Nine members of Mormon family with U.S. citizenship killed in attack in northern Mexico; Trump offers military support

Nine members of Mormon family with U.S. citizenship killed in attack in northern Mexico; Trump offers military support

washingtonpost.com

Mary Beth Sheridan

MEXICO CITY — Assailants have killed at least nine members of a Mormon family in northern Mexico, authorities reported Tuesday, burning alive a woman and her children in a brutal assault that highlighted the growing danger posed by organized-crime groups around the country.

Alfonso Durazo, the minister of public security, told a news conference that the victims were three women and six children. They were part of a community of dual U.S.-Mexican citizens.
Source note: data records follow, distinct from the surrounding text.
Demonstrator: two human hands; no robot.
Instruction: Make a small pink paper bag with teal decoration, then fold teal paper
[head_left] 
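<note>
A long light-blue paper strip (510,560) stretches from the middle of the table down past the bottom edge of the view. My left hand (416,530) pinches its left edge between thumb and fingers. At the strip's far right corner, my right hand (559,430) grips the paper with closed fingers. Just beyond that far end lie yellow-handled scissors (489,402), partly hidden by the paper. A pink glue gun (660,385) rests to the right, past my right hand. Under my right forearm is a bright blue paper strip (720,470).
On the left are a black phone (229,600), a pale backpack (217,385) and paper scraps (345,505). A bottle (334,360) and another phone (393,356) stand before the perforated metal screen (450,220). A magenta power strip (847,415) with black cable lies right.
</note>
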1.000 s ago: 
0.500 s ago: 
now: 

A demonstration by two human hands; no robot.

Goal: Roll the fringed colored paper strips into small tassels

The vicious attack stunned a nation still reeling from an assault by Sinaloa Cartel gunmen on the city of Culiacan, which forced the government to hand over the son of Joaquin “El Chapo” Guzman shortly after he was captured.

President Trump tweeted that “a wonderful family and friends from Utah got caught between two vicious drug cartels, who were shooting at each other, with the result being many great American people killed.” He offered to help Mexico strike back at the cartels, saying they “have become so large and powerful that sometimes you need an army to defeat an army!”

Relatives of the dead posted video of a charred vehicle in which the victims had been traveling.

“This is how we live under the government of @lopezobrador,” tweeted Alex LeBaron, referring to President Andrés Manuel López Obrador. “Mexican Mormons, innocent women and children were ambushed in the Chihuahua sierra, shot and burned alive by the Cartels that rule in Mexico!”

The attack occurred on Monday when two of the women were driving a group of children from Bavispe, in Sonora state, to a Mormon community known as La Mora in neighboring Chihuahua state. Organized-crime groups in the area have been fighting and may have initially mistaken the vehicles for their rivals, according to news reports.

One vehicle, driven by Rhonita Miller LeBaron, had a flat tire, and the second car turned back to get help, according to the reports. The assailants attacked the first car, killing the driver and her four children — including two 6-month-old twins, according to the reports. They then set the vehicle on fire.

When the rest of the group returned to the site in two vehicles, they were also ambushed. Several other children escaped.

Last month, in a botched anti-drug raid, Sinaloa Cartel gunmen seized control of the city after soldiers attempted to arrest Ovidio Guzmán, son of notorious drug trafficker Joaquin “El Chapo” Guzmán, on a U.S. extradition warrant. The government relinquished the younger Guzmán rather than risk what it feared would be a bloodbath.

“Hard to imagine that what happened in #Sonora today won’t impact [Mexico-U.S.] relations and security policy in [Mexico],” wrote Falko Ernst, Mexico analyst for the International Crisis Group, on Twitter. “Over the next days, I’d expect pressure within the U.S. to build on the Trump [administration] — by media and evangelicals, e.g. — and for that pressure to be passed onto López Obrador.”

The LeBarons are descendants of Mormons who moved to Mexico in 1924, after disagreeing with the central church over polygamy. For decades, they lived quietly in farming communities, maintaining close ties with the United States and speaking both Spanish and English.

But their relative wealth made them targets of extortion and kidnapping when organized-crime groups began to assert themselves in northern Mexico. In 2009, a prominent member of the clan, Benjamin LeBaron, 31, was shot dead near his community in northern Mexico. He had publicly denounced the drug traffickers, who had earlier abducted his younger brother, demanding a $1 million ransom. (The family refused to pay). The killers left a message saying they were retaliating for LeBaron’s activism.

The latest attack coincided with a visit to Sonora by U.S. Ambassador Christopher Landau. “The security of our fellow [U.S.] citizens is our priority,” he tweeted. “I am following closely the situation in the mountains between Sonora and Chihuahua.”